1. A data node grouping method based on machine learning is characterized by comprising the following steps:

sorting the data node set according to the size of the initial address;

2. The machine learning-based data node grouping method according to claim 1, wherein a data node set is split into a plurality of subsets according to a set rule according to an address difference between adjacent data nodes, and the specific process includes:

(4) returning to the step (1) to continue splitting;

3. The machine learning-based data node grouping method according to claim 2, wherein the setting of the condition in step (2) specifically includes:

the number of nodes in the subset does not exceed a set value X;

the address range of the subset does not exceed the set value Y.

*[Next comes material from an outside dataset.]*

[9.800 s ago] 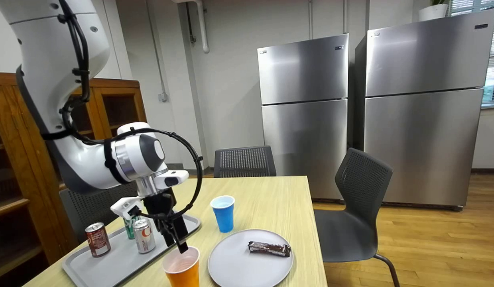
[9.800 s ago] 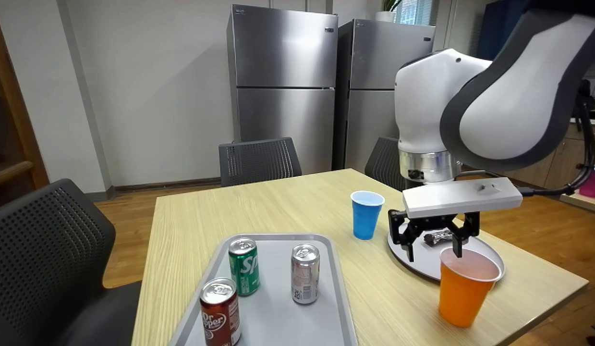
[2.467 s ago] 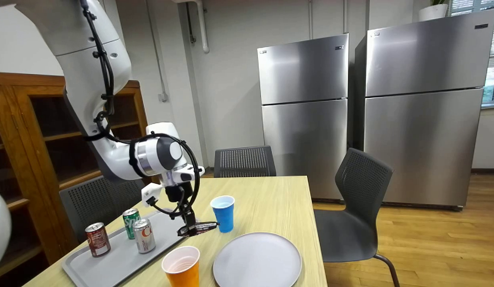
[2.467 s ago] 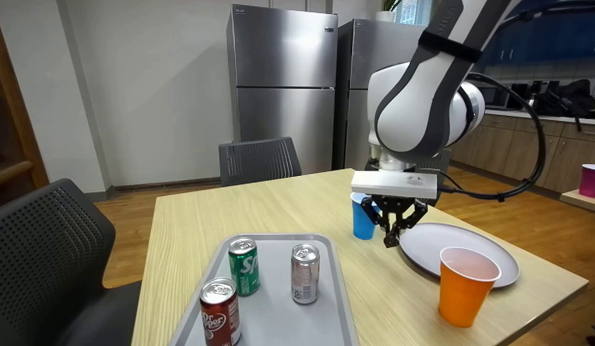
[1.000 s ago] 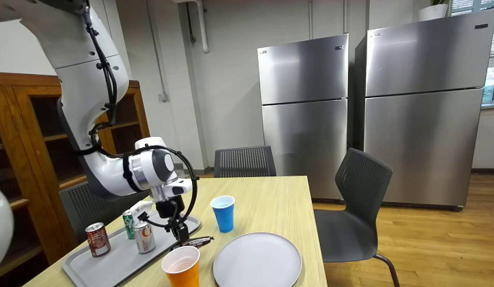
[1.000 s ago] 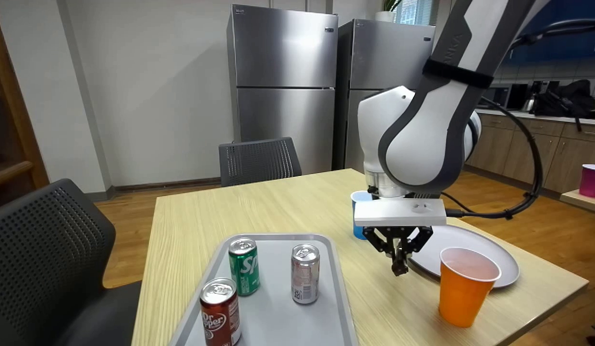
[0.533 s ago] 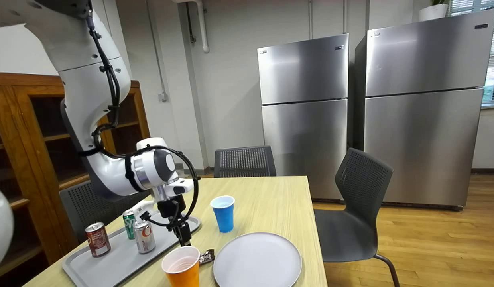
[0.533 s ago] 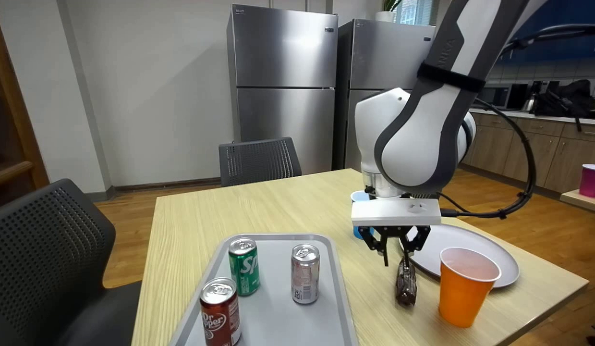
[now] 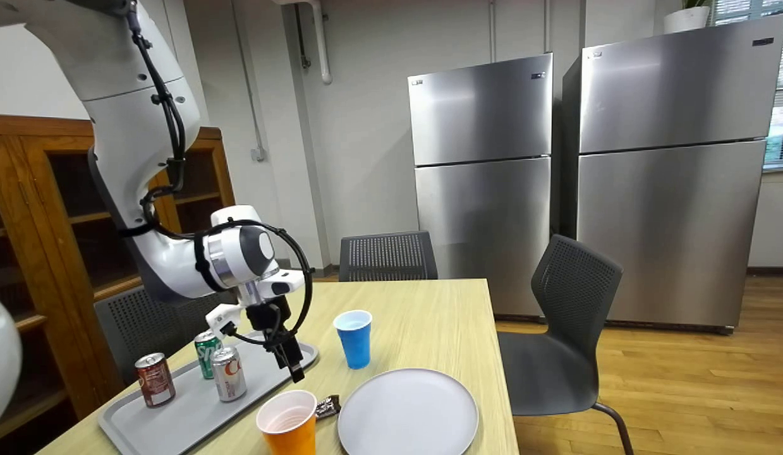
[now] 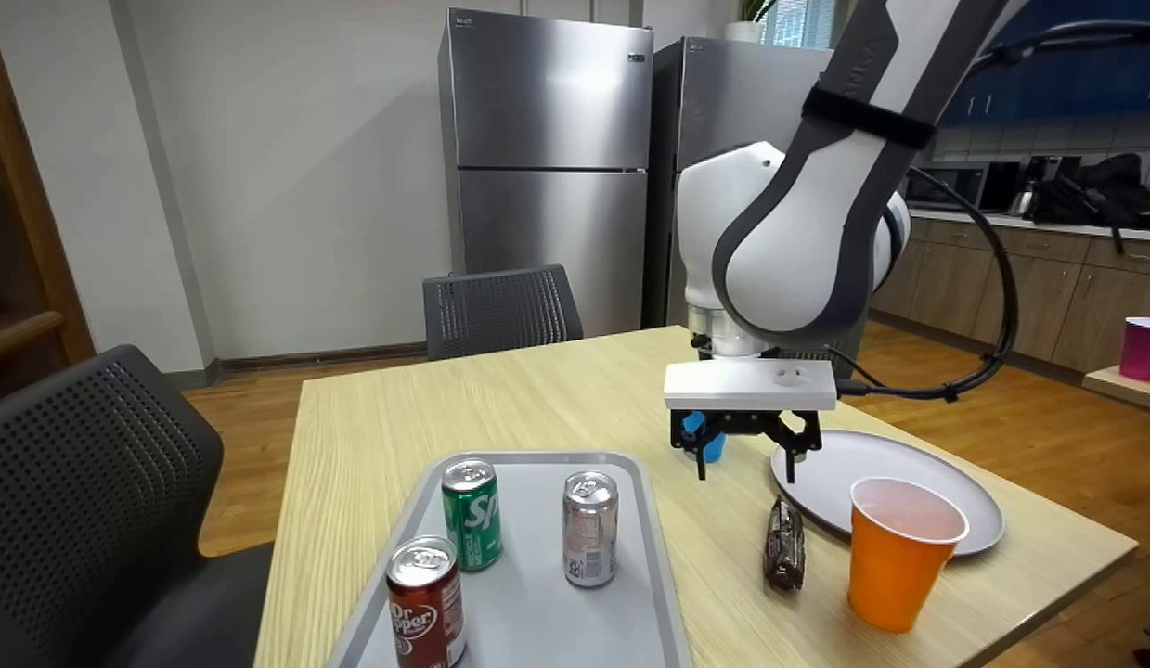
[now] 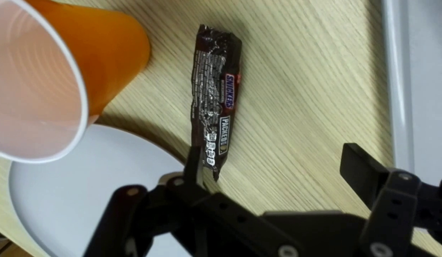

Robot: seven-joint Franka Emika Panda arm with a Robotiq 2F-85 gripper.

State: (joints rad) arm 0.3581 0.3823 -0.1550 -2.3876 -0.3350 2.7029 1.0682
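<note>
bar (image 11: 213, 96) lay on the bench (image 10: 389, 417), snickers label readable in the wrist view. one end was just beside the plate (image 10: 895, 482); couldn't tell if they touched. gripper (image 10: 746, 479) was wide, jaws well apart, hanging above the bench and apart from the bar. in the wrist view it overlapped the bar's lower end. orange cup (image 10: 899, 575) stood upright near the bar and the plate. tray (image 10: 556, 631) was on the bar's other side, farther off; dr pepper can (image 10: 426, 603), sprite can (image 10: 472, 520) and silver can (image 10: 590, 529) stood upright on it. blue cup (image 9: 354, 341) stood upright near the plate in an exterior view. chairs (image 9: 571, 303) were around the bench, fridges (image 9: 483, 120) beyond it.
</note>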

4. The machine learning-based data node grouping method according to claim 1, wherein for each subset, the specific process of screening valid packets includes:

acquiring all possible grouping modes of the data nodes in the subset;

and screening the rest grouping modes except the grouping of the single data node, wherein the grouping screening method at least adopts one mode of the following modes:

when the address difference value of any two adjacent data nodes is smaller than a set value Z, rejecting all groups only containing any one of the two data nodes;

when the address difference value of any two adjacent data nodes is larger than a set value L, rejecting all groups containing the two nodes simultaneously;

if the difference value of the address of the first data node and the address of the last data node in the group is larger than the set address range M, rejecting the group;

and fourthly, determining the acquisition time of each group, and rejecting the groups with low acquisition efficiency based on the acquisition time.

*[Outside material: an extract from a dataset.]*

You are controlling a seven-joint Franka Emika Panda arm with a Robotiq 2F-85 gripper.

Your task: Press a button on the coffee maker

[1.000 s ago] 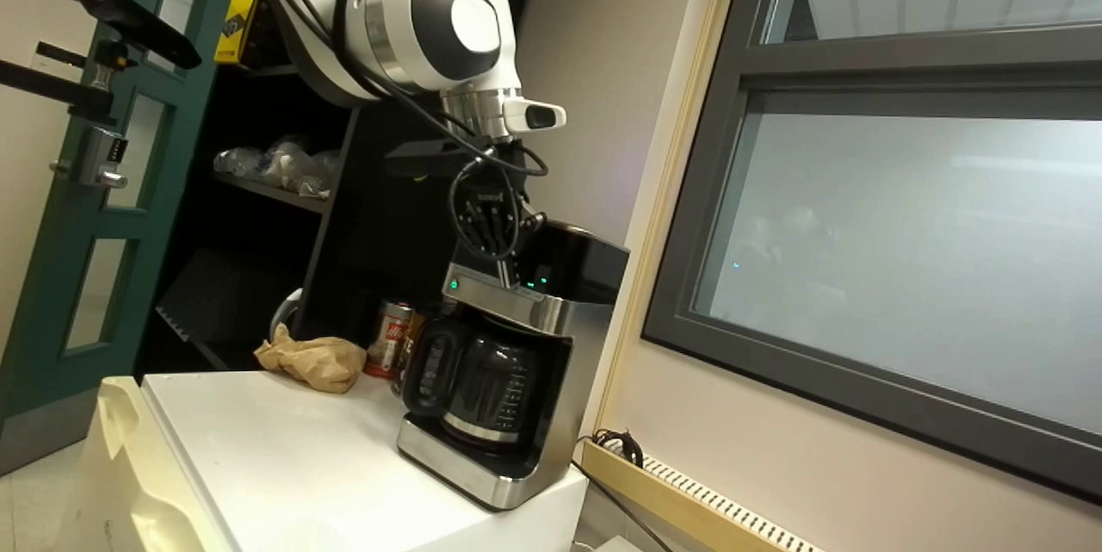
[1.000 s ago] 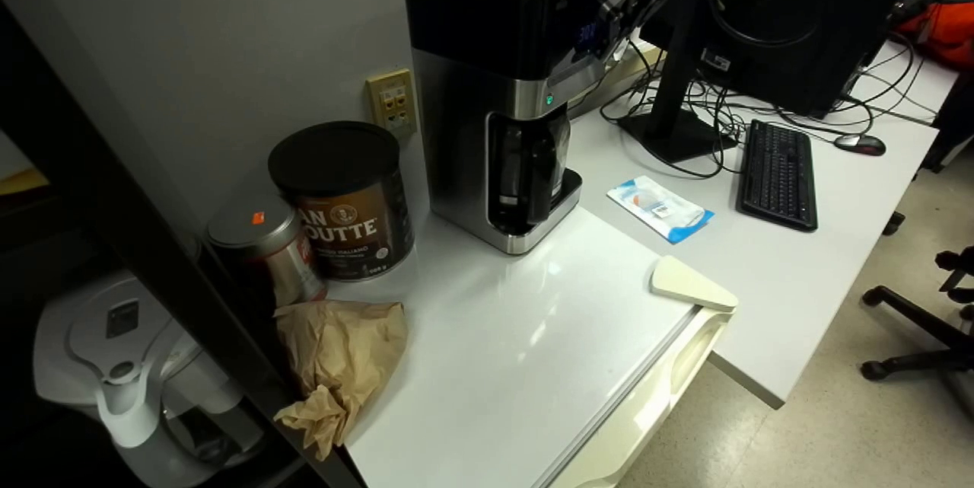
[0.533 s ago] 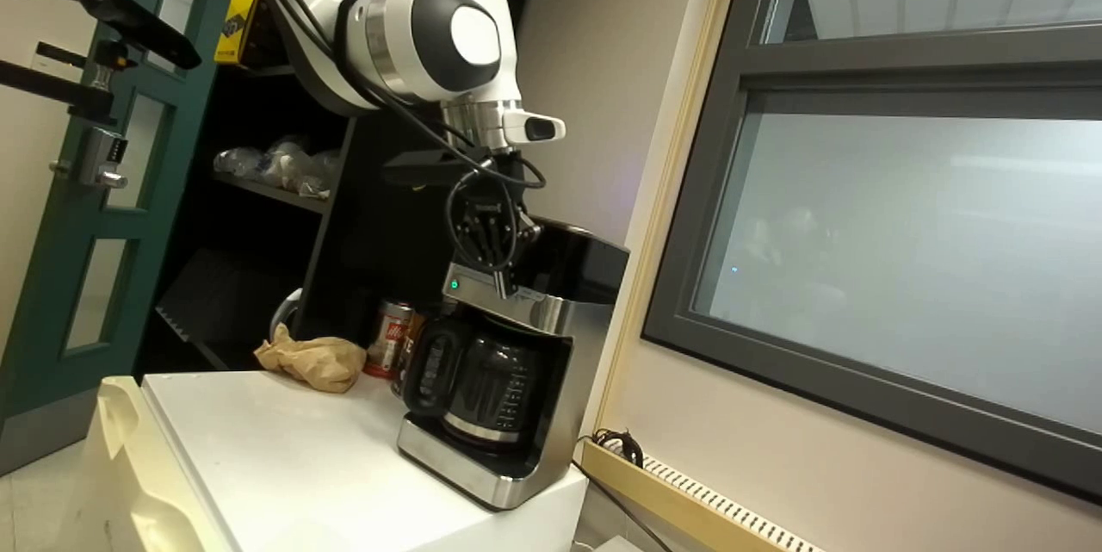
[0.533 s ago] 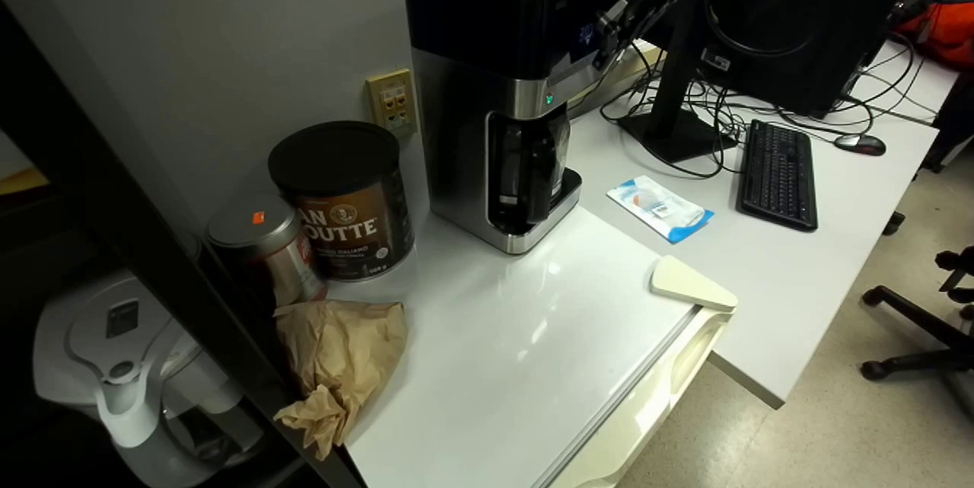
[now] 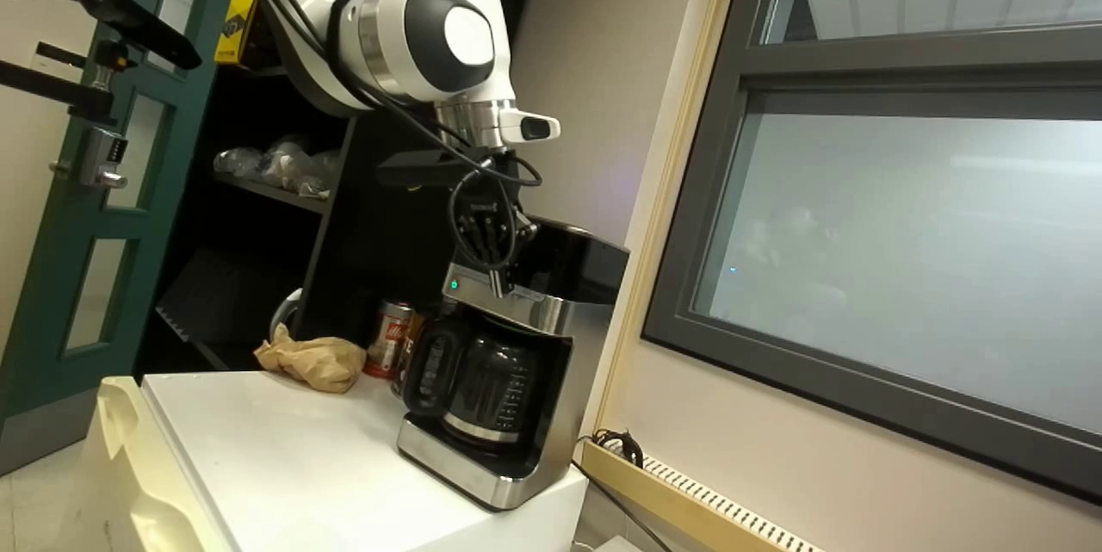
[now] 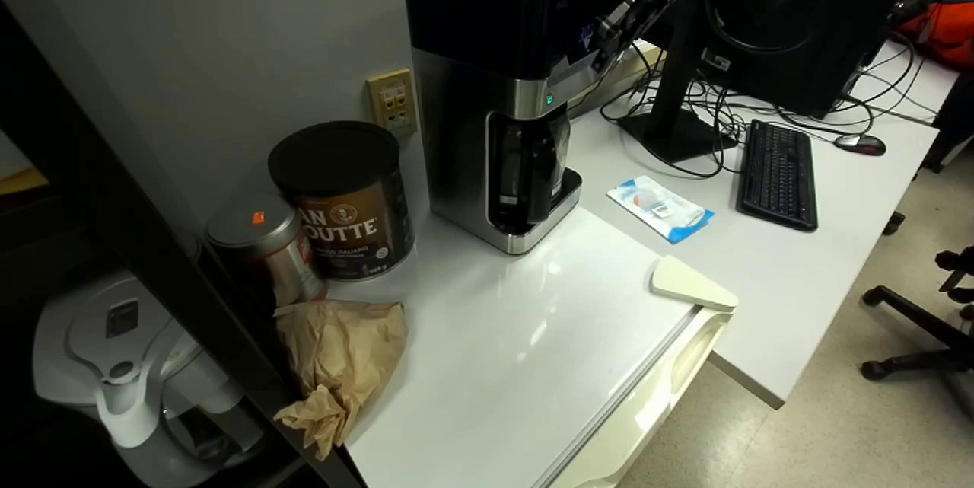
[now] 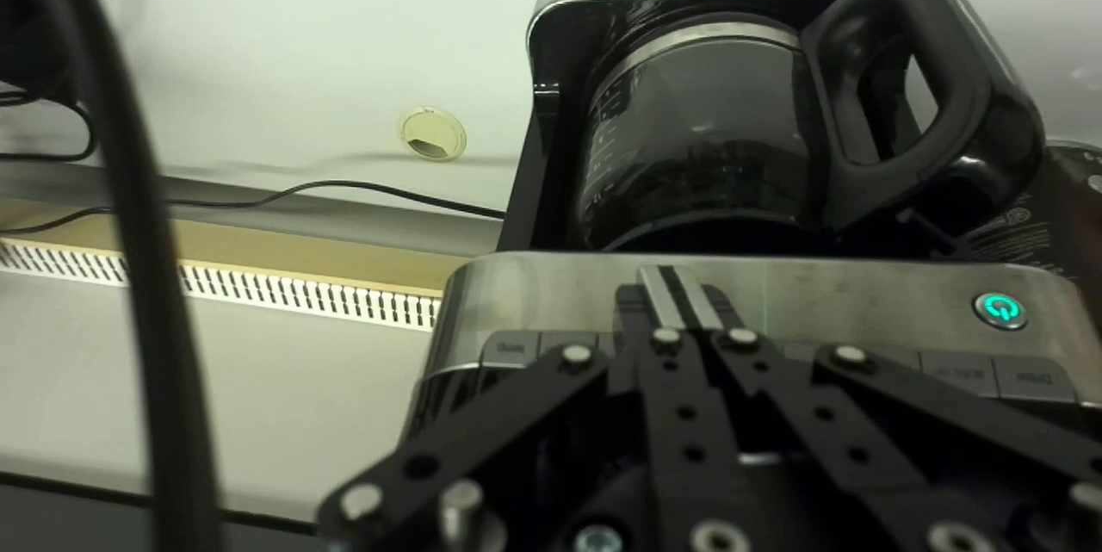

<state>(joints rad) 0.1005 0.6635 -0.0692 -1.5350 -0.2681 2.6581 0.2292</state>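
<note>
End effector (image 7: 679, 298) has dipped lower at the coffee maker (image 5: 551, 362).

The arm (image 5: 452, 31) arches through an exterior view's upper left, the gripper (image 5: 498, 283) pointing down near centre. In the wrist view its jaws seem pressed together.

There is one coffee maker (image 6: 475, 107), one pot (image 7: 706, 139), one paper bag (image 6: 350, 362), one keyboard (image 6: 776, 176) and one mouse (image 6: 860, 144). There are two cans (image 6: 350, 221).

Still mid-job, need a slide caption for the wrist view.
Closed pincer in front of the coffee maker, green-lit power button off to one side, carafe in place.
</note>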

5. The machine learning-based data node grouping method according to claim 1, wherein a combination of a plurality of valid groups, which contain all data nodes and each data node contains only once, is determined as a group collection policy.

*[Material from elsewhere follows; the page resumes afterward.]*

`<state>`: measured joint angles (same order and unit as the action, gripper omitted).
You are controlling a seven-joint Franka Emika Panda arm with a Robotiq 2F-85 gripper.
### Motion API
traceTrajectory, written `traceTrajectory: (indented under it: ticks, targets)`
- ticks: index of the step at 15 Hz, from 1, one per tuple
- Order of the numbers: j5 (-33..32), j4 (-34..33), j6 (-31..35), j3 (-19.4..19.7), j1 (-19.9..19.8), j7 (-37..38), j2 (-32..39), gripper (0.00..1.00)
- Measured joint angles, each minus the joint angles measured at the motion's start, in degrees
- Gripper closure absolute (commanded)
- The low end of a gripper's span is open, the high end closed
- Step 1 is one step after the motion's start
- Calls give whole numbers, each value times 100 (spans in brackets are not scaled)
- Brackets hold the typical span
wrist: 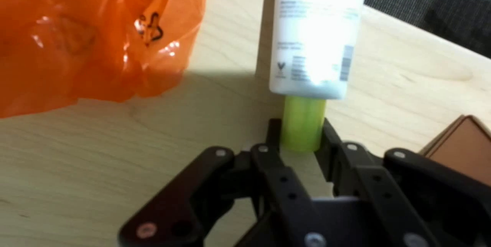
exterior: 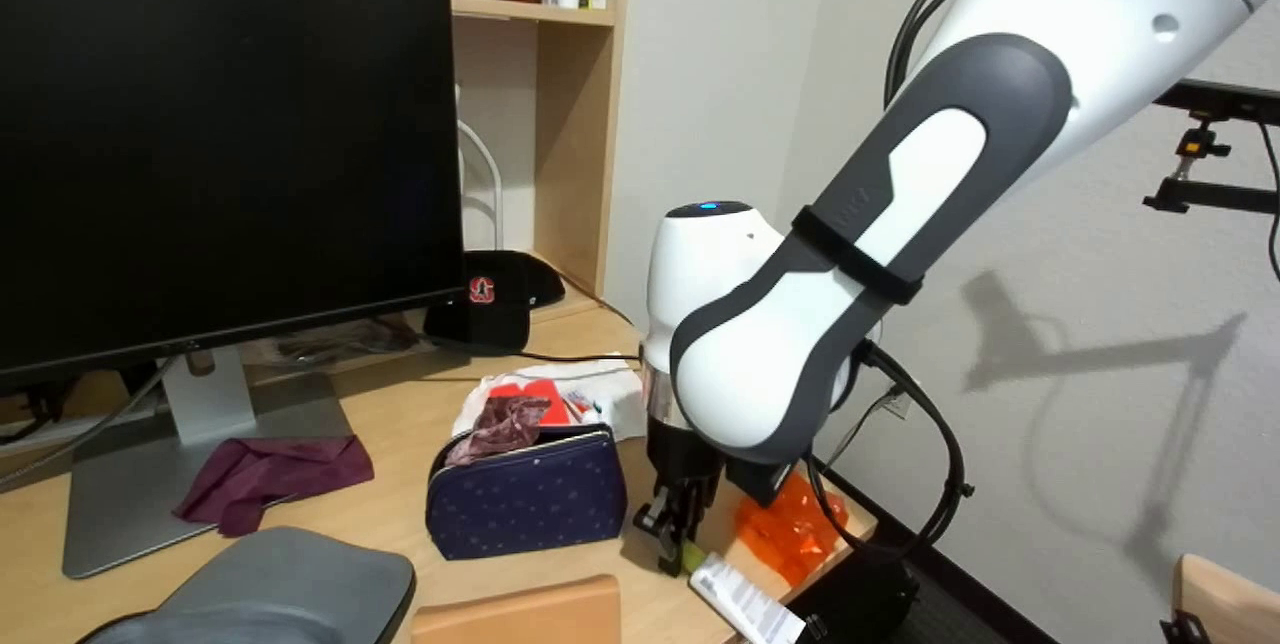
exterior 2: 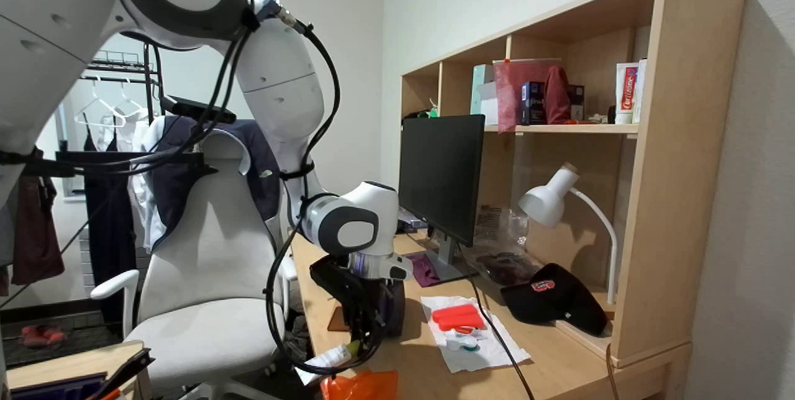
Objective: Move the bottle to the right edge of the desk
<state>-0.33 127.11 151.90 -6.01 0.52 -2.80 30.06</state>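
Note:
The bottle is a slim white tube with a yellow-green cap. It also shows in an exterior view and in the wrist view. My gripper has its two fingers closed around the cap, with the white body pointing away from the fingers. The gripper also shows in an exterior view, low over the desk. The bottle lies roughly flat, near the desk's corner, its far end at or past the edge. I cannot tell whether it touches the desk.
The shiny orange packet lies beside the bottle. The navy pouch stands close to the gripper. A brown leather item lies near the desk's edge. The monitor, a black cap and red items on white paper are farther back.

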Motion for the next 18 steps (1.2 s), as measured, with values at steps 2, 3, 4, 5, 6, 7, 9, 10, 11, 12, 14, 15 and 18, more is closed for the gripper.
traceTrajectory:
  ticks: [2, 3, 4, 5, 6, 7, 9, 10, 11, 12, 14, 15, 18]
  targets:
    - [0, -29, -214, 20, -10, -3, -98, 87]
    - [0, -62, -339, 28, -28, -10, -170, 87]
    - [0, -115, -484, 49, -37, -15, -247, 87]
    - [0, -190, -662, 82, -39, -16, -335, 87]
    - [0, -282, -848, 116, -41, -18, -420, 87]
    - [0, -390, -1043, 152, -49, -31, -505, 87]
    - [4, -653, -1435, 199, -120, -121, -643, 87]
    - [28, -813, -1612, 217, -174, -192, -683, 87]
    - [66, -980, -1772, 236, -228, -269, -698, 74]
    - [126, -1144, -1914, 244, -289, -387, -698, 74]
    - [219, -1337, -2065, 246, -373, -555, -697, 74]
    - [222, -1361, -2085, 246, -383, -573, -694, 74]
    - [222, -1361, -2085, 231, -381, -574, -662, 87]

6. The machine learning-based data node grouping method of claim 1, wherein the collection time of each grouping collection strategy is calculated, and the one with the shortest collection time is selected as the optimal grouping collection strategy.

7. The machine learning-based data node grouping method according to claim 1, wherein the machine learning-based method determines the collection time of each group collection strategy, and the specific process includes:

determining environmental parameters for combining to form scenes, wherein the change of each environmental parameter corresponds to a new scene, and each scene corresponds to a sub-classifier;

in a certain scene, crawling grouping acquisition time data corresponding to different register unit lengths; training the sub-classifiers in the scene based on the crawled data to obtain linear regression models of the sub-classifiers;

respectively training the sub-classifiers corresponding to each scene by adopting the method to obtain a linear regression model of each sub-classifier, and further obtaining an integral classifier model;

acquiring the environmental parameter information of each group in the group acquisition strategy, inputting the information into the integral classifier model, and outputting the acquisition time of each group so as to obtain the acquisition time of the group acquisition strategy.

8. An optimized grouping system for improving edge acquisition efficiency, comprising:

means for sorting the set of data nodes according to starting address size;

9. A terminal device comprising a processor and a computer-readable storage medium, the processor being configured to implement instructions; a computer readable storage medium for storing a plurality of instructions adapted to be loaded by a processor and to perform the machine learning based data node grouping method of any of claims 1-7.

10. A computer-readable storage medium having stored therein a plurality of instructions adapted to be loaded by a processor of a terminal device and to perform the machine learning based data node grouping method of any one of claims 1-7.